I buy them from my local newsagents TBH. I dunno about super markets but if they get sold at news agents and get sold then companies like tescos etc will want to be in the money so it doesn't surprise me.


----------



## bitsandkits (Mar 18, 2008)

Supermarkets in the UK have almost no imput in whats on the shelf in the magazine section,the section is effectively one of the large news agent chains (smiths news,menzies)who have hired the space from the super market, same is also true of the greetings cards sections,cd's and dvds and books.


----------



## slaaneshy (Feb 20, 2008)

People actually buy that rag? Over priced, crap content, loads of ads and no info you won't find on a site like heresy. For the same price you can buy a book!


----------



## Khorne's Fist (Jul 18, 2008)

slaaneshy said:


> People actually buy that rag? Over priced, crap content, loads of ads and no info you won't find on a site like heresy. For the same price you can buy a book!


Too true. The days when WD had lots of original artwork, useful articles on rules, painting, fluff, and even whole new games systems are long gone. It's now geared towards kids who are fascinated by big bright shiney pictures and get too much pocket money. 

I feel old. Oh well.


----------



## Wolfblade (Mar 18, 2008)

Just out of interest, how much is it now?


----------



## Blue Liger (Apr 25, 2008)

In AUS it's $11.95 of course AUS dollars.


----------



## TattooedGreenMan (Nov 4, 2008)

I am trying to convence one of the big book seller chains (Books-A-Million) to carry it and GW won't even talk to them. Bummer I keep missing the current issue at my local gaming store. You are so lucky to fing it at the supermarket.


----------



## Stella Cadente (Dec 25, 2006)

Wolfblade said:


> Just out of interest, how much is it now?


£4.50, expensive toilet paper


----------



## nightfish (Feb 16, 2009)

I agree, its not really worth that much. I normally wait until people sell job lots on eBay.


----------



## Marneus Calgar (Dec 5, 2007)

They are at a few of my local shops, but I have a sub, so I get mine through the door


----------



## Stella Cadente (Dec 25, 2006)

Marneus Calgar said:


> They are at a few of my local shops, but I have a sub, so I get mine through the door


I feel sorry for you, that means you can't avoid the crap ones.....so all of them


----------



## Syph (Aug 3, 2008)

Behave Stella! I have on occasion found it to be a decent enough read, but I avoid in it on the whole as I get more info online than I do in WD. There are some scoops to be found in it, as you'd expect. 

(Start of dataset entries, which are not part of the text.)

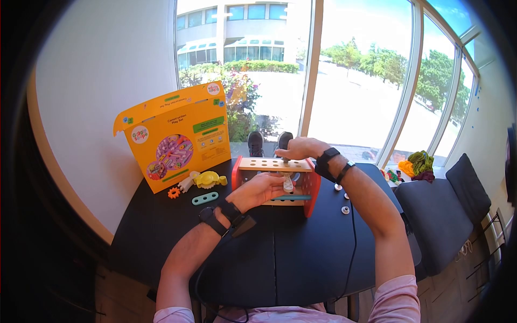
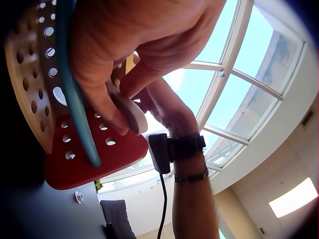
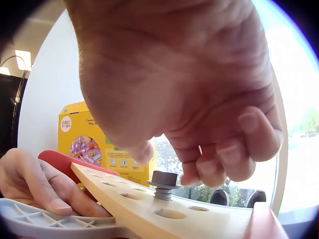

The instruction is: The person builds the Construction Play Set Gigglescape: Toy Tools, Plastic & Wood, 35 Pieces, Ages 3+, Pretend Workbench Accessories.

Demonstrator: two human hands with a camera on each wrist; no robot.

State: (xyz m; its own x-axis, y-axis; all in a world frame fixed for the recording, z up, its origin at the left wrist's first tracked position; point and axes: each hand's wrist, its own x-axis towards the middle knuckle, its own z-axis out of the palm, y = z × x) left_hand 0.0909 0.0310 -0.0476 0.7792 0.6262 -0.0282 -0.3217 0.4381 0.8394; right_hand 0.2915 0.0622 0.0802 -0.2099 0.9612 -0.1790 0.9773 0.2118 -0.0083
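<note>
A wooden toy workbench with red end panels [image 1: 311, 198] stands on the black table. My left hand [image 1: 257, 192] reaches below its perforated top board [image 1: 259, 163] and pinches a pale grey ribbed plastic piece [image 1: 288, 184] between thumb and fingers. In the left wrist view the piece's rounded end [image 2: 132, 112] sticks out past the fingertips. A dark grey bolt [image 3: 164, 185] stands upright in the top board, its thread partly showing. Over it hangs my right hand [image 1: 305, 148], fingers loosely bent. One fingertip is right at the bolt head while the thumb stays apart from it.
A yellow toy box [image 1: 177, 134] stands at the back left. Before it lie a yellow toy piece [image 1: 207, 180], an orange gear [image 1: 173, 192] and a teal strip with holes [image 1: 205, 198]. Small white pieces [image 1: 345, 210] and a black cable [image 1: 354, 242] are on the right.
</note>
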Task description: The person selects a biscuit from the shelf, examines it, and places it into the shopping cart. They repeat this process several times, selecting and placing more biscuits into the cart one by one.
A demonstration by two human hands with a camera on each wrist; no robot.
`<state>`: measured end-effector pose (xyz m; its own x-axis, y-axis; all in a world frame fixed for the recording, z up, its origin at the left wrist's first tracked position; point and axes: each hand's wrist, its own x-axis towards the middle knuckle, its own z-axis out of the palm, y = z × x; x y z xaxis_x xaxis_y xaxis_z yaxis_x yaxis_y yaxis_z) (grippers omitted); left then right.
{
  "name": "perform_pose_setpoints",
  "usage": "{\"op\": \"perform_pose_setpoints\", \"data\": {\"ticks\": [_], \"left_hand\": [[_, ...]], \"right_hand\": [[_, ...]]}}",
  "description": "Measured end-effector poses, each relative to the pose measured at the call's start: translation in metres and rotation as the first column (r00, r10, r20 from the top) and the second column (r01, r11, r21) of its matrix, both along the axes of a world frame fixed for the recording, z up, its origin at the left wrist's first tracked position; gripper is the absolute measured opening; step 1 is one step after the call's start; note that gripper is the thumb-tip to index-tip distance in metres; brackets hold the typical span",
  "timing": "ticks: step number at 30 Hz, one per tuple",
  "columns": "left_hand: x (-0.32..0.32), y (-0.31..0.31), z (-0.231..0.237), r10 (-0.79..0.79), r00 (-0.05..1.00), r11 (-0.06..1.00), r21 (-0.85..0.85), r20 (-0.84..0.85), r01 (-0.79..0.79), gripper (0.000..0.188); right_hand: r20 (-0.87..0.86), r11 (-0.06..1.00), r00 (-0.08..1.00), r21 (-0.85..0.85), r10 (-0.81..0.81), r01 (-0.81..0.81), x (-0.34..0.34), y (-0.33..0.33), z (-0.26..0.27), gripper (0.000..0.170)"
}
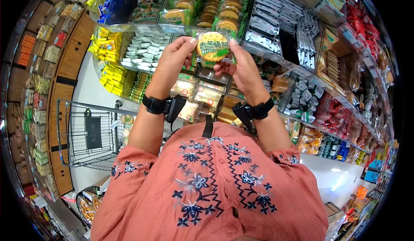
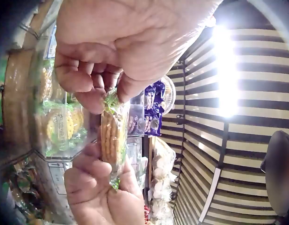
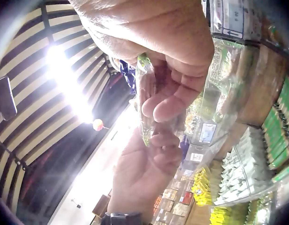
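Observation:
A clear and green packet of round biscuits (image 1: 212,47) is held up in front of the shelves, its printed face toward the head camera. My left hand (image 1: 176,57) pinches its left end between thumb and curled fingers; my right hand (image 1: 245,68) pinches the right end. Seen edge-on in the left wrist view, the packet (image 2: 113,136) shows a stack of several biscuits, with the left hand (image 2: 121,47) above and the right hand (image 2: 104,192) below. In the right wrist view, the right hand (image 3: 158,42) partly covers the packet (image 3: 146,96).
Bins of similar biscuits (image 1: 227,12), white packets (image 1: 148,47) and yellow packets (image 1: 112,79) surround the hands. A wire shopping cart (image 1: 92,133) stands at the left. More stocked shelves (image 1: 43,68) line the far left, and red packets (image 1: 332,111) fill a bin at the right.

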<state>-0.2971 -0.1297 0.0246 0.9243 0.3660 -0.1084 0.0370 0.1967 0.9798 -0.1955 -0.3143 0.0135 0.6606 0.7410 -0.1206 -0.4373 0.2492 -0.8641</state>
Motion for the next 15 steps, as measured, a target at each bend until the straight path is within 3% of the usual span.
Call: {"op": "perform_pose_setpoints", "data": {"ticks": [8, 15], "left_hand": [[-0.0047, 0.0036, -0.0025, 0.002, 1.0, 1.0, -0.025, 0.006, -0.002, 0.022], [-0.0087, 0.0064, -0.0097, 0.07, 0.997, 0.997, -0.038, 0.018, -0.069, 0.021]], "right_hand": [[0.038, 0.998, 0.999, -0.063, 0.011, -0.009, 0.0022, -0.001, 0.001, 0.043], [0.077, 1.0, 0.997, -0.014, -0.012, 0.013, 0.0053, 0.0004, -0.0035, 0.032]]}}
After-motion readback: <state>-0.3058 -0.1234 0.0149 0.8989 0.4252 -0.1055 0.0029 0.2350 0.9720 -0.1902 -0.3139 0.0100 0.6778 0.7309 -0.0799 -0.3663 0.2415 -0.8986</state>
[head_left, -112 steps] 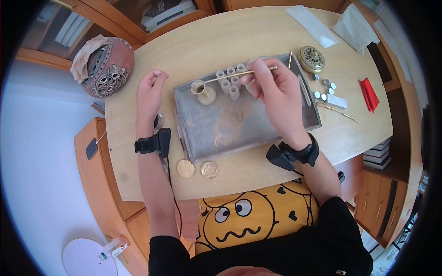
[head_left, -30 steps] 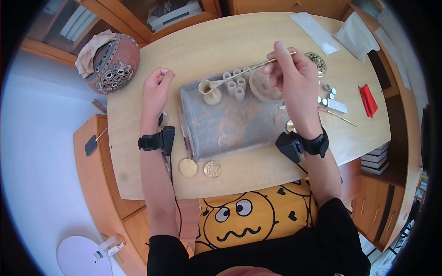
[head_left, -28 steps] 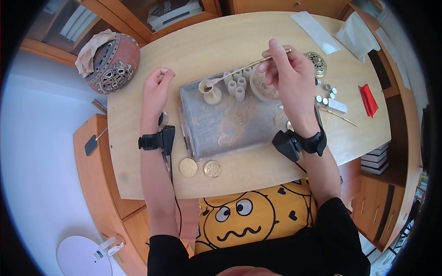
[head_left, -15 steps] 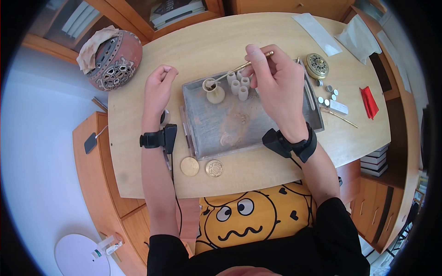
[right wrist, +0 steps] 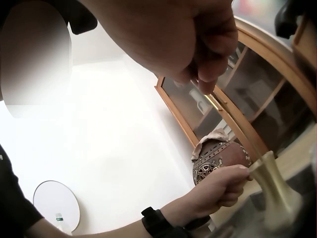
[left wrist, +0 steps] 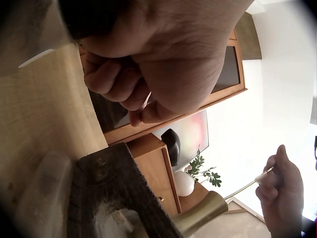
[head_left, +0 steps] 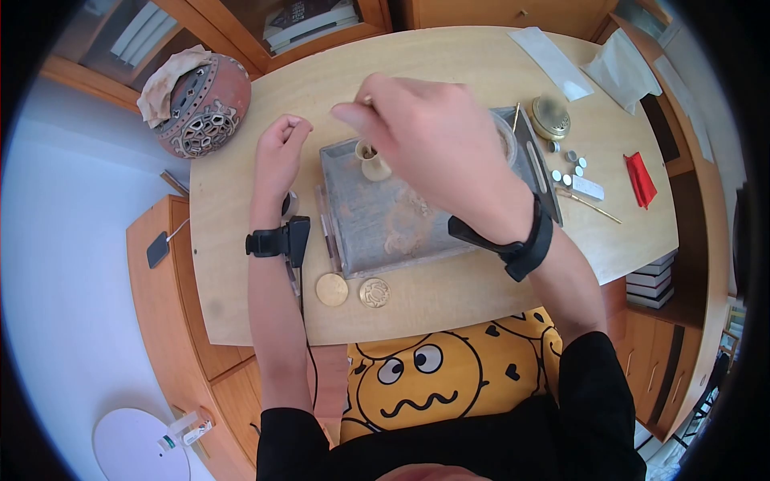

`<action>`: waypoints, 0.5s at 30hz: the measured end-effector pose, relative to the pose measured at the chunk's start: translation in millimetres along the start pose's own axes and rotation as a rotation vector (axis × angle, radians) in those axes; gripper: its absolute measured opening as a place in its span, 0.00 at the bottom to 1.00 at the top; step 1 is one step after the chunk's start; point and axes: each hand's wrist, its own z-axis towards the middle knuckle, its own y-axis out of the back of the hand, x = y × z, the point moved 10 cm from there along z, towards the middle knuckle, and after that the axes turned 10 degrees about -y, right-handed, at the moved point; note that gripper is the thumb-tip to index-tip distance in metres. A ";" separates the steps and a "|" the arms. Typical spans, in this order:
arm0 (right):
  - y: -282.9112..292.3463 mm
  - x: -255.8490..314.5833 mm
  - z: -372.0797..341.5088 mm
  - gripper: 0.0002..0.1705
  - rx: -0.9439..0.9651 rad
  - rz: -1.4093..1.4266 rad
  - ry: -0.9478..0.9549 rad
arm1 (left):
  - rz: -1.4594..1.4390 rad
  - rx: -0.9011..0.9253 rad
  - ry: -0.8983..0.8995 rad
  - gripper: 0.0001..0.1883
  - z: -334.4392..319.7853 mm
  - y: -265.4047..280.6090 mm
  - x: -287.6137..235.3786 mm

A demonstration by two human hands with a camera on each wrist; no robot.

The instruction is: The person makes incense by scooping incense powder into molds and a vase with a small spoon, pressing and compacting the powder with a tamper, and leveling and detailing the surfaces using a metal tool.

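My right hand (head_left: pixel 449 144) pinches a slender brass spoon (right wrist: pixel 240 130) near its upper end. The spoon stands steeply, its lower end inside the mouth of a small brass vase (head_left: pixel 374 167). In the right wrist view the vase (right wrist: pixel 278 198) stands upright with a flared rim. The vase stands at the back left of a grey tray (head_left: pixel 361 232). My left hand (head_left: pixel 278 156) is raised beside the tray's left edge, fingers loosely curled, holding nothing. My right hand hides the small pale cylinders and most of a bowl (head_left: pixel 509 140).
Right of the tray lie a pierced brass censer (head_left: pixel 551 118), several small lidded pots, a brass stick (head_left: pixel 589 205) and a red pouch (head_left: pixel 641 179). Two brass discs (head_left: pixel 332 289) lie in front. A patterned reddish pot (head_left: pixel 202 104) stands at the back left.
My right hand has moved left over the tray and turned over, palm down. The spoon, earlier slanting with powder on its tip at the vase mouth, now stands steep in it. My left hand stays put.
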 end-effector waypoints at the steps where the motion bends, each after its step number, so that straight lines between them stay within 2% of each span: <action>1: 10.4 -5.5 -0.6 0.13 -0.057 0.034 -0.034 | 0.001 -0.003 0.004 0.08 0.2 0.5 0.4; 3: 28.1 -13.1 -4.7 0.12 -0.112 0.072 -0.066 | 0.005 -0.001 -0.018 0.08 1.3 0.7 3.9; 5: 47.4 -47.7 -14.0 0.17 -0.149 0.160 -0.334 | 0.006 0.006 -0.040 0.08 1.9 0.2 5.0; 9: 67.5 -128.0 -49.7 0.18 -0.247 0.574 -0.748 | 0.031 0.006 -0.038 0.08 3.0 0.5 6.5; 10: 74.3 -139.5 -55.0 0.18 -0.249 0.573 -0.749 | 0.034 0.006 -0.028 0.08 3.1 0.5 7.8; 12: 77.1 -174.7 -76.2 0.18 -0.247 0.659 -0.917 | 0.043 0.001 -0.016 0.08 2.2 1.0 4.8; 15: 85.1 -202.5 -91.7 0.17 -0.261 0.685 -0.984 | 0.060 -0.008 -0.003 0.08 1.5 1.9 3.5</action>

I find it no different to any magazine, they're becoming redundant very quickly.


----------



## bon_jovi (Nov 16, 2008)

Yeah i think they are in most Paper shops ect now. They are on a sale or return basis just like any other paper or Magazine. so no reason for shops not to stock it really. I just order a few in when i order other stuff so i at least get it at trade price.


----------